Dan Loeb and Public Pensions
One name that I failed to include in my breakdown was Dan Loeb. I also neglected to point out that some so-called school reformers are eager to eliminate defined benefit pensions for public school teachers. You may be wondering who the f*ck Dan Loeb is and what he has to do with teacher pensions and school reform. Loeb is a co-founder of StudentsFirstNY. He manages a hedge fund known as Third Point LLC. (FYI: It has been reported that Loeb earned $380 million in 2012.)
Edited to add: Loeb is also a member of the Board of Directors of Eva Moskowitz’s Success Academy Charter Schools.
In April 2013, Matt Taibbi wrote the following about Loeb:
Dan Loeb…is on the board and co-founder of a group called Students First New York. And the national Students First organization has been one of the leading advocates pushing for states to abandon defined benefit plans – packages which guarantee certain retirement benefits for public workers like teachers – in favor of defined contribution plans, where the benefits are not guaranteed.
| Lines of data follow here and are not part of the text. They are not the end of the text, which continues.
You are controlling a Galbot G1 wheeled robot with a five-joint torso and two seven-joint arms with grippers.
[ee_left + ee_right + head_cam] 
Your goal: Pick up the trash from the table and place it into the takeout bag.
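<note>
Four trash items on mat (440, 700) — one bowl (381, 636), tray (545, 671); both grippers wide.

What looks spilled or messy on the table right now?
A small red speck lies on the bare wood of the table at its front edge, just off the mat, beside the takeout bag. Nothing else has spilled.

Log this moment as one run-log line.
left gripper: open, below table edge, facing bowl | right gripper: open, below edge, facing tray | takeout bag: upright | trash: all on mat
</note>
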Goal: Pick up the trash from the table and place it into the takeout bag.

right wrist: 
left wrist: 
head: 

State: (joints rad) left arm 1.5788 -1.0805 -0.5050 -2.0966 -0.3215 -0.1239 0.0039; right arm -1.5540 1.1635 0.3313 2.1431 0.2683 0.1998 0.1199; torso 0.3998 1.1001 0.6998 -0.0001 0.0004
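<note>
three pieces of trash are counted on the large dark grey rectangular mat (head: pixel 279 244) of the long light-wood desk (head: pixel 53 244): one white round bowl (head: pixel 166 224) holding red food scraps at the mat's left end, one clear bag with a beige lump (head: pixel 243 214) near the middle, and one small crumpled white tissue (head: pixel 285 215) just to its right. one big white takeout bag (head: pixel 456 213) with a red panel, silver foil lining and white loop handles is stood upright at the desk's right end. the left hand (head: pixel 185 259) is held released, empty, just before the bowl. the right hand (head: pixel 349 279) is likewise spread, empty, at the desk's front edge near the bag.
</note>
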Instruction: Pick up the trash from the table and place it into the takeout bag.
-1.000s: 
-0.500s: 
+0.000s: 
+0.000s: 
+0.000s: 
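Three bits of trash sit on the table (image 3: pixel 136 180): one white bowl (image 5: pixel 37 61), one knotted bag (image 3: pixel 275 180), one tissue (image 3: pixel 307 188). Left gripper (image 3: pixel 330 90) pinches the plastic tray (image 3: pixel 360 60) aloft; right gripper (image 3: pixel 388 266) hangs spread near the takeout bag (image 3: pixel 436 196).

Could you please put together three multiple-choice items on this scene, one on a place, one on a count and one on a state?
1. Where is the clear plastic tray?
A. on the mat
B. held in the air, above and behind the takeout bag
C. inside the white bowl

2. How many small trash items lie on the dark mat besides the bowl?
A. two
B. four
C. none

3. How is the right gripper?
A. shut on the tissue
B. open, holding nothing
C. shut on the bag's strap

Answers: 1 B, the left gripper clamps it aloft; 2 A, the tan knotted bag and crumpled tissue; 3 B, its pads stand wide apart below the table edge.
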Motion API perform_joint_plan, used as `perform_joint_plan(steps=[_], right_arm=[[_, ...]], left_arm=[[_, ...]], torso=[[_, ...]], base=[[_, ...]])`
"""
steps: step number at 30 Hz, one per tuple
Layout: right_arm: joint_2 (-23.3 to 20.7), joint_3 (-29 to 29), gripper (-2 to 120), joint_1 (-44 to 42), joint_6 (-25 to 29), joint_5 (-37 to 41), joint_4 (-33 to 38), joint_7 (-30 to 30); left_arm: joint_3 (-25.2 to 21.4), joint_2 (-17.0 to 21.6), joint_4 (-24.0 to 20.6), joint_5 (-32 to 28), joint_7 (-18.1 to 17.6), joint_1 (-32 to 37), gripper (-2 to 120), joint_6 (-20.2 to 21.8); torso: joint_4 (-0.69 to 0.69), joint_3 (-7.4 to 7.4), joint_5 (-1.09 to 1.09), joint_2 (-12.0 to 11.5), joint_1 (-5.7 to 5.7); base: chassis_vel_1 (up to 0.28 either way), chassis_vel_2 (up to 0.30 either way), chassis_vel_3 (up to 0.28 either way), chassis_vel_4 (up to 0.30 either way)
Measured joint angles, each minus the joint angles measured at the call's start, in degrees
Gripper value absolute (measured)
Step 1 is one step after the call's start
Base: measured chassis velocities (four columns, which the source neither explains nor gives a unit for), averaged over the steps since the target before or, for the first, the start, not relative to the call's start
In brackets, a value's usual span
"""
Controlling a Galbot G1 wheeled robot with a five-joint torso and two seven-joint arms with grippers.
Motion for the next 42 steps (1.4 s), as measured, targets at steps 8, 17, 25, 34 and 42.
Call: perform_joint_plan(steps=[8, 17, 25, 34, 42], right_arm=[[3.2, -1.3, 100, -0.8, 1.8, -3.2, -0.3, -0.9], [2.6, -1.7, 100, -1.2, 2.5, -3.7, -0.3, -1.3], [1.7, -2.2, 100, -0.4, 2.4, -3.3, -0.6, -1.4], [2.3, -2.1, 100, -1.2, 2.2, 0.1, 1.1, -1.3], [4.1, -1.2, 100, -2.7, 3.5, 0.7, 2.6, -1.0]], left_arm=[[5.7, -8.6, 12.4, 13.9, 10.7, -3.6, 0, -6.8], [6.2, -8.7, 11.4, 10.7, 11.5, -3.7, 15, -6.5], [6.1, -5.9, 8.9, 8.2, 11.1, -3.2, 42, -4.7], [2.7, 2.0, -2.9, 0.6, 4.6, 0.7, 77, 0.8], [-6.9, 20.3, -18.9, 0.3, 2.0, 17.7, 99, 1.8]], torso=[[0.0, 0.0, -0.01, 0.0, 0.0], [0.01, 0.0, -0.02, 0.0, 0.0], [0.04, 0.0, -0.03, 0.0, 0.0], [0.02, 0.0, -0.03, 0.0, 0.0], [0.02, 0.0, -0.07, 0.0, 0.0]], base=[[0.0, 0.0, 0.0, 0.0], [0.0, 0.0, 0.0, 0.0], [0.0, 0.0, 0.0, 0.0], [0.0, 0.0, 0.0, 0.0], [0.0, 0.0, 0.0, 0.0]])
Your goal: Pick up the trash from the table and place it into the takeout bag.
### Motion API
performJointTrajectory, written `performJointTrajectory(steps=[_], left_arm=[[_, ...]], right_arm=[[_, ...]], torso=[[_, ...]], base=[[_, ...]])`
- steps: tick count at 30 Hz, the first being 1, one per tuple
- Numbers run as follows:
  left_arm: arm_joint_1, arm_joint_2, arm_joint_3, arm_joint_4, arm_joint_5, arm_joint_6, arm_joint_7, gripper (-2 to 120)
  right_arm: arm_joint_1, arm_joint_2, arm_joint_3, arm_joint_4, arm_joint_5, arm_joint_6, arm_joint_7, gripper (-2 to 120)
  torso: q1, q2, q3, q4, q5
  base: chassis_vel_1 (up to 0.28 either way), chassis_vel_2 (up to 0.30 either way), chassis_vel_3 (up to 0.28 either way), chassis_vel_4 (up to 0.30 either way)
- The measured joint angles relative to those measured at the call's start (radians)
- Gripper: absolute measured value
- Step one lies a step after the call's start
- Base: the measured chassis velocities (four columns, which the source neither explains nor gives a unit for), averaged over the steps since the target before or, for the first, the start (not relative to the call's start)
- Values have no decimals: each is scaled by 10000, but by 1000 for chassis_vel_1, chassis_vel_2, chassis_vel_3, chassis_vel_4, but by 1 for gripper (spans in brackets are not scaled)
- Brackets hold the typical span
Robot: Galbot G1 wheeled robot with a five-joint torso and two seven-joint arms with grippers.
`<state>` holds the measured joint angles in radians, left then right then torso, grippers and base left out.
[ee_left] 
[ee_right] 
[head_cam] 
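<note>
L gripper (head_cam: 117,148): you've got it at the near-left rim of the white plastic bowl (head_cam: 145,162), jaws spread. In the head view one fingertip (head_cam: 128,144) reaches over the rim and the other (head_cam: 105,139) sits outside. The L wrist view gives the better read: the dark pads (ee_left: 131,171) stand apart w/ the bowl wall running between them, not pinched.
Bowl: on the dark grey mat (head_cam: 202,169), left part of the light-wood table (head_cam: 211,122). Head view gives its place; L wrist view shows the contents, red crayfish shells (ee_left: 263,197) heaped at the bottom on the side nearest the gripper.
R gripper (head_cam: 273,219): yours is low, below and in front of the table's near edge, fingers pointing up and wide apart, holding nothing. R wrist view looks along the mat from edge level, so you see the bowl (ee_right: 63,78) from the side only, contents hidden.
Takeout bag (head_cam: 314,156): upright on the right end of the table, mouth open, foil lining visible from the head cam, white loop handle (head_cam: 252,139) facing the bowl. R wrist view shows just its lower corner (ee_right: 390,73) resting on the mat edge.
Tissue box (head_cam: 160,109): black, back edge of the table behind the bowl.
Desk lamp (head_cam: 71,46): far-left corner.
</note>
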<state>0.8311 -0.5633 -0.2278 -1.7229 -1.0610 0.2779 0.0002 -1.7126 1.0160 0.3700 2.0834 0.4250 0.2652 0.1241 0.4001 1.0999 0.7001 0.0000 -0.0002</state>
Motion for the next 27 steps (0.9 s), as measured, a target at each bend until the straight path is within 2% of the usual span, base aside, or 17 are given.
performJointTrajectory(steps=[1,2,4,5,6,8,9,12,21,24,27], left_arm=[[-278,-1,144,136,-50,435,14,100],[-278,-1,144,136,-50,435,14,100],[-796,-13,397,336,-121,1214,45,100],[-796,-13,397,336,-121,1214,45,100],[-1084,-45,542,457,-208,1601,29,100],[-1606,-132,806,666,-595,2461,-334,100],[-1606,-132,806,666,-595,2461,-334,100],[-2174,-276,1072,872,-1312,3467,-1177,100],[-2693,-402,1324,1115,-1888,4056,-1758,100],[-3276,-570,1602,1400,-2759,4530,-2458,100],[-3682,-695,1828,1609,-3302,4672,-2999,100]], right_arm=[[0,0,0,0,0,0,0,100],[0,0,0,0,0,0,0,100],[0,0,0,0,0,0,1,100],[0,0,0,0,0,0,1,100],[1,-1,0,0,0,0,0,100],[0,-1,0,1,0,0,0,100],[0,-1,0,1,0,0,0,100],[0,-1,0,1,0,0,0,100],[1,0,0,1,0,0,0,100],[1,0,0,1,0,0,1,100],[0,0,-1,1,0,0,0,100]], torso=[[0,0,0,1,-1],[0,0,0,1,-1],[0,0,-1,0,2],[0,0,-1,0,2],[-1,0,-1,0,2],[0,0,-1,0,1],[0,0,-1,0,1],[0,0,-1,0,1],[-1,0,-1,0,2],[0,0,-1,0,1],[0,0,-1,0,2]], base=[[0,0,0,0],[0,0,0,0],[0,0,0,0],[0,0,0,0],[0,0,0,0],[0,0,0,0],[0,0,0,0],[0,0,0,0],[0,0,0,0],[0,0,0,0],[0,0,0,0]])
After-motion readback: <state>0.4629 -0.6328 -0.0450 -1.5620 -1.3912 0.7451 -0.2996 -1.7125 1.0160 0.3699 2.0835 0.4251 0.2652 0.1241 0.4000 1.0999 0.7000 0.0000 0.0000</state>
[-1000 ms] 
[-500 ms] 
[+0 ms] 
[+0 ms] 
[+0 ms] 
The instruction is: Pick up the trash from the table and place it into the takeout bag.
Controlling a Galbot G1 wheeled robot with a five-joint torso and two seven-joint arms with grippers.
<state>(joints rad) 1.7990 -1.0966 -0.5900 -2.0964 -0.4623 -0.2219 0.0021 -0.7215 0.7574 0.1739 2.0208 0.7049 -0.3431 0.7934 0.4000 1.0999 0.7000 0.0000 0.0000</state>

In other words, Loeb has been soliciting the retirement money of public workers, then turning right around and lobbying for those same workers to lose their benefits. He’s essentially asking workers to pay for their own disenfranchisement (with Loeb getting his two-and-twenty cut, or whatever obscene percentage of their retirement monies he will charge as a fee). If that isn’t the very definition of balls, I don’t know what is.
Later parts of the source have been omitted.